TASK DESCRIPTION:
Once you find the line containing "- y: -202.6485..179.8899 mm" in the data below, copy it and each following line exactly, up to and including the line containing "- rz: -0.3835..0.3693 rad", and nothing else.

(Stored dataset items)
=== Section Start ===

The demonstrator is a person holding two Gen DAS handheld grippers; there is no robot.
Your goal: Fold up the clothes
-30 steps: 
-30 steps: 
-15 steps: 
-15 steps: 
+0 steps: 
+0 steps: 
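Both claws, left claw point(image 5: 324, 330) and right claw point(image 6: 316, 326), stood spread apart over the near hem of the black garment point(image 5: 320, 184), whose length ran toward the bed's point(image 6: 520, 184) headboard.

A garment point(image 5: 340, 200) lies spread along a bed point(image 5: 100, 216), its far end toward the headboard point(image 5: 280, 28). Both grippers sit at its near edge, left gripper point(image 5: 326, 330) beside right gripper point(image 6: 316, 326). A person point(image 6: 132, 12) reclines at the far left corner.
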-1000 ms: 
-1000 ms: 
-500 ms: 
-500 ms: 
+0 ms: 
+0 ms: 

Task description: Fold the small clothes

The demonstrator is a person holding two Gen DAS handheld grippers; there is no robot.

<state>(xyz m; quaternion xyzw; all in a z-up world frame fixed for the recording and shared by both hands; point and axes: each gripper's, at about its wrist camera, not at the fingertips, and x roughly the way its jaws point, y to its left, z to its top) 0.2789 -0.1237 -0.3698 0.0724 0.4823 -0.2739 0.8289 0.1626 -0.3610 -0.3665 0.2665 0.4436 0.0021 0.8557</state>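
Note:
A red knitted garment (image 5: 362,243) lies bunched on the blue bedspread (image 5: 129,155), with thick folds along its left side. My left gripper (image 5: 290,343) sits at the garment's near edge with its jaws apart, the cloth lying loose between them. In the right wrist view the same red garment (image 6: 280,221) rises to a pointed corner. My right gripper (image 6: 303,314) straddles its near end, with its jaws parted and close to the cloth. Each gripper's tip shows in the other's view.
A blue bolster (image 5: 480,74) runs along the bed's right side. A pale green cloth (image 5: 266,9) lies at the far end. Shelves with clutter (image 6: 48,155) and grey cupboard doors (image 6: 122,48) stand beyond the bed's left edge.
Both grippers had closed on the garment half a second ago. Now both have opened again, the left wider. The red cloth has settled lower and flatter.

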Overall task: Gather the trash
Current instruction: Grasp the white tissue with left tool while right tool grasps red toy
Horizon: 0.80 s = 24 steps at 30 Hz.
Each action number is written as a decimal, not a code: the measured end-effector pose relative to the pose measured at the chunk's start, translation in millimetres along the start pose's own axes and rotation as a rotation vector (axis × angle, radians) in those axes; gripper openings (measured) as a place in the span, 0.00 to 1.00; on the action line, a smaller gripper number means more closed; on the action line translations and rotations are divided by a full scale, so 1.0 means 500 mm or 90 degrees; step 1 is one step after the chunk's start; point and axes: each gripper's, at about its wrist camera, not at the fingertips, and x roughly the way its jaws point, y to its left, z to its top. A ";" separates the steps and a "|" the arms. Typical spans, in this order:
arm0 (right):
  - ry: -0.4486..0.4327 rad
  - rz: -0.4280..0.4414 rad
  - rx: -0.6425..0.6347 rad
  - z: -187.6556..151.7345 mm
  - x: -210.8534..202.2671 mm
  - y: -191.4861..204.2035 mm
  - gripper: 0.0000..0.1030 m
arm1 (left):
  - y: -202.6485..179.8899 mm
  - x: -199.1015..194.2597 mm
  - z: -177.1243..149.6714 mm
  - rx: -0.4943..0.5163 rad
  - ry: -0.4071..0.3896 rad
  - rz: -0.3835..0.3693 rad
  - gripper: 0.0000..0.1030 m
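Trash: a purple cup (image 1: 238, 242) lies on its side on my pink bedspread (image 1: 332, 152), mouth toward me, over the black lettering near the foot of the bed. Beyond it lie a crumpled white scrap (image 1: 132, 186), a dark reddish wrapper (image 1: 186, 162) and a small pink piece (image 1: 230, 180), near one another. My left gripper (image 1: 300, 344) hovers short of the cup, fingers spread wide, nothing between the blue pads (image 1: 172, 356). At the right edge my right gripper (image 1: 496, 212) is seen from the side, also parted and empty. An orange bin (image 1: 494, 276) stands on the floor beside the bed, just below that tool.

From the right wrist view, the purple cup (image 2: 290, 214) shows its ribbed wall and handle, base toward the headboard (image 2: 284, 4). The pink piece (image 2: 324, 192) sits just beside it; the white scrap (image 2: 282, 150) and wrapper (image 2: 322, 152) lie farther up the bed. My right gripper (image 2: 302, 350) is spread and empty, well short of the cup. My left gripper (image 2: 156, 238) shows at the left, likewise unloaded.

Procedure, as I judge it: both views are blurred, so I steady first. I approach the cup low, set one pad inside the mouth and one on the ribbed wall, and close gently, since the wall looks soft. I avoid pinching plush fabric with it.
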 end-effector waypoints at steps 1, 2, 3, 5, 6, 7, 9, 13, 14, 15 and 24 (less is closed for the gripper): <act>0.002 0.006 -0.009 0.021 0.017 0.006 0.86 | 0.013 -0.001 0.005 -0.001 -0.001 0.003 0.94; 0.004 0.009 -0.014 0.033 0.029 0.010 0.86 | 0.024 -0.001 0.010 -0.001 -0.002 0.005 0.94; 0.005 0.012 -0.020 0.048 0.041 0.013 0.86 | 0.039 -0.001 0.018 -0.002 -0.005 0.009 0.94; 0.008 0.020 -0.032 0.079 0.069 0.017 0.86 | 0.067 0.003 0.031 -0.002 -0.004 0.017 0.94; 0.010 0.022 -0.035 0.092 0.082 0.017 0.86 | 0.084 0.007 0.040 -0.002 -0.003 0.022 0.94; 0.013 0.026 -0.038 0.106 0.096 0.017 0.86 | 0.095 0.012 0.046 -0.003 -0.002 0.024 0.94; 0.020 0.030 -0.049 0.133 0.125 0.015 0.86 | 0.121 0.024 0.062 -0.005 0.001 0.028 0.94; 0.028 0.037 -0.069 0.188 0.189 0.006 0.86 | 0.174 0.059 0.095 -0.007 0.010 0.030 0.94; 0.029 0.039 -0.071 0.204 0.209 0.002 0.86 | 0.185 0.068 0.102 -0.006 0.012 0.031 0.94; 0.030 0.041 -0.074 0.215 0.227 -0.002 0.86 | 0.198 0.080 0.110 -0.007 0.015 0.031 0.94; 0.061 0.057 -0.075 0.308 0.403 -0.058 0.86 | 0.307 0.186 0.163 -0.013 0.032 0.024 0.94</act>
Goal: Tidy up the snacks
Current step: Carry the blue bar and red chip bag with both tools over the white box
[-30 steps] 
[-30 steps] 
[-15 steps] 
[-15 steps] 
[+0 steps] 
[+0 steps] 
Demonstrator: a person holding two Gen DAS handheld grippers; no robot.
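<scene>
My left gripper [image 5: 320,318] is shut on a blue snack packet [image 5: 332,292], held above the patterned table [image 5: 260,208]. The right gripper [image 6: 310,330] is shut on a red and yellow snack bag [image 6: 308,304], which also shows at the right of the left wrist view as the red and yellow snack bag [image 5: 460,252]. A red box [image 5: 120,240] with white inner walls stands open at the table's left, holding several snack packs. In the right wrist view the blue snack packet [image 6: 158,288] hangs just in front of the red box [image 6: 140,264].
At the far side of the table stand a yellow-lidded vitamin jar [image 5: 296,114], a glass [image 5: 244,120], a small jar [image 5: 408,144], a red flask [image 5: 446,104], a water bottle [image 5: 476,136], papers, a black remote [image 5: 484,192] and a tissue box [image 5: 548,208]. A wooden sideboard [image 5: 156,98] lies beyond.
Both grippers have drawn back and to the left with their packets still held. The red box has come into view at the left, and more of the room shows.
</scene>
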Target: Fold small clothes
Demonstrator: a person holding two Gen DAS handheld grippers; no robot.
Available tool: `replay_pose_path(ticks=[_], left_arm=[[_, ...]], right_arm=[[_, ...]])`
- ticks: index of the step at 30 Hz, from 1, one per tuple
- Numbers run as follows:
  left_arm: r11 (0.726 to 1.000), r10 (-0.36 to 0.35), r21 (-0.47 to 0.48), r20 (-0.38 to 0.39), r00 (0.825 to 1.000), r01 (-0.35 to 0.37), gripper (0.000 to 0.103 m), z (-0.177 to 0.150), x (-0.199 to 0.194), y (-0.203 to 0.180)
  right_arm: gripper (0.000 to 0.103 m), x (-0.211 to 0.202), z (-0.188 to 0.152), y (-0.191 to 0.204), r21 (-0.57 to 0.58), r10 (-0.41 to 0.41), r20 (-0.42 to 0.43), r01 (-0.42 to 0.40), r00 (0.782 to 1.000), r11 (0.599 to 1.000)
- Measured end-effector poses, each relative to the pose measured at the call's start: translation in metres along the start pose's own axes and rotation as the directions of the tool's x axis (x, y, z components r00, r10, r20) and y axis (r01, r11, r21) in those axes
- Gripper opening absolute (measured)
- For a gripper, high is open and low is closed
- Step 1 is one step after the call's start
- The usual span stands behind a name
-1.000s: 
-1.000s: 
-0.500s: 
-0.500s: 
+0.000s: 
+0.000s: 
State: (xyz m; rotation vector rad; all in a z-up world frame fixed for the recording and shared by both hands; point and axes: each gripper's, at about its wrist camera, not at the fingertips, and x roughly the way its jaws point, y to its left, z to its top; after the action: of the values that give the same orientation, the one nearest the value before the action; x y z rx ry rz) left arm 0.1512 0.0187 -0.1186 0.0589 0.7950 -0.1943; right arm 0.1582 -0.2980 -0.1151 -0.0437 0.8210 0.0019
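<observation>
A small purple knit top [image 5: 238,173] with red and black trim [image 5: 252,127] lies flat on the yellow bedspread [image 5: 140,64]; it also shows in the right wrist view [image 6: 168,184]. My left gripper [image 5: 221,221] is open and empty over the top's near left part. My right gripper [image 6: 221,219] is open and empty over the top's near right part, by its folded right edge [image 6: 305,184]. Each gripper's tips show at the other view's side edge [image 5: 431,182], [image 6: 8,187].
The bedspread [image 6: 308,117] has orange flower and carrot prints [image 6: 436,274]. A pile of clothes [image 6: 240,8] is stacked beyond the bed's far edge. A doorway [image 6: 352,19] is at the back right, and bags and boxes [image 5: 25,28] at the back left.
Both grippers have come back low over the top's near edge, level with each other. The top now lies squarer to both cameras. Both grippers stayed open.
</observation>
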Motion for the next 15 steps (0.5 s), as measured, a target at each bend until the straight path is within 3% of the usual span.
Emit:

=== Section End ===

EXPECTED OUTPUT:
  - y: -202.6485..179.8899 mm
  - x: -199.1015..194.2597 mm
  - z: -177.1243..149.6714 mm
  - rx: -0.4943..0.5163 rad
  - ry: -0.4071..0.3896 rad
  - rz: -0.3835..0.3693 rad

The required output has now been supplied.